## What you should do
Restrict the output to the lines below starting at the one that contains "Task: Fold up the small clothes" and ending at the one that contains "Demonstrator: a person", and restate them word for word, both ends included.
━━ Supplied material ━━
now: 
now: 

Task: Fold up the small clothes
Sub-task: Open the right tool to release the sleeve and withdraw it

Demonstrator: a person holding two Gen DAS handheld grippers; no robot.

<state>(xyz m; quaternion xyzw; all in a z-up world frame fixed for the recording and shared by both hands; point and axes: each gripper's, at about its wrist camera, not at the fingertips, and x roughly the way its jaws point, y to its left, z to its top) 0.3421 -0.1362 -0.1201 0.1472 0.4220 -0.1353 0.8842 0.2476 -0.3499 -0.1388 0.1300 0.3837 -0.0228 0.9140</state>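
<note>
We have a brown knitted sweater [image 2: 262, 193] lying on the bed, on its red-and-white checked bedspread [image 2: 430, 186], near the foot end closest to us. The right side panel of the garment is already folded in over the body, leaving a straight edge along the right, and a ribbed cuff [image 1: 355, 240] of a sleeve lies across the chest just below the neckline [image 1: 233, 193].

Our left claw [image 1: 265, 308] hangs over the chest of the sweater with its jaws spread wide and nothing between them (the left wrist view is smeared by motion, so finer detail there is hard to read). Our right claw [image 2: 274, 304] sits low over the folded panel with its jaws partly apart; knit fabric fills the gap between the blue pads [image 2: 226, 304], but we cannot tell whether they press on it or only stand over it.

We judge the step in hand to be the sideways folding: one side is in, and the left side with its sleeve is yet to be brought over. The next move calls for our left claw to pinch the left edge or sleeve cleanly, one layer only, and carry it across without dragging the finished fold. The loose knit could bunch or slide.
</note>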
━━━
## Answer area
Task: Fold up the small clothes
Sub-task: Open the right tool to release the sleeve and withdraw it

Demonstrator: a person holding two Gen DAS handheld grippers; no robot.

Work on this exercise is finished.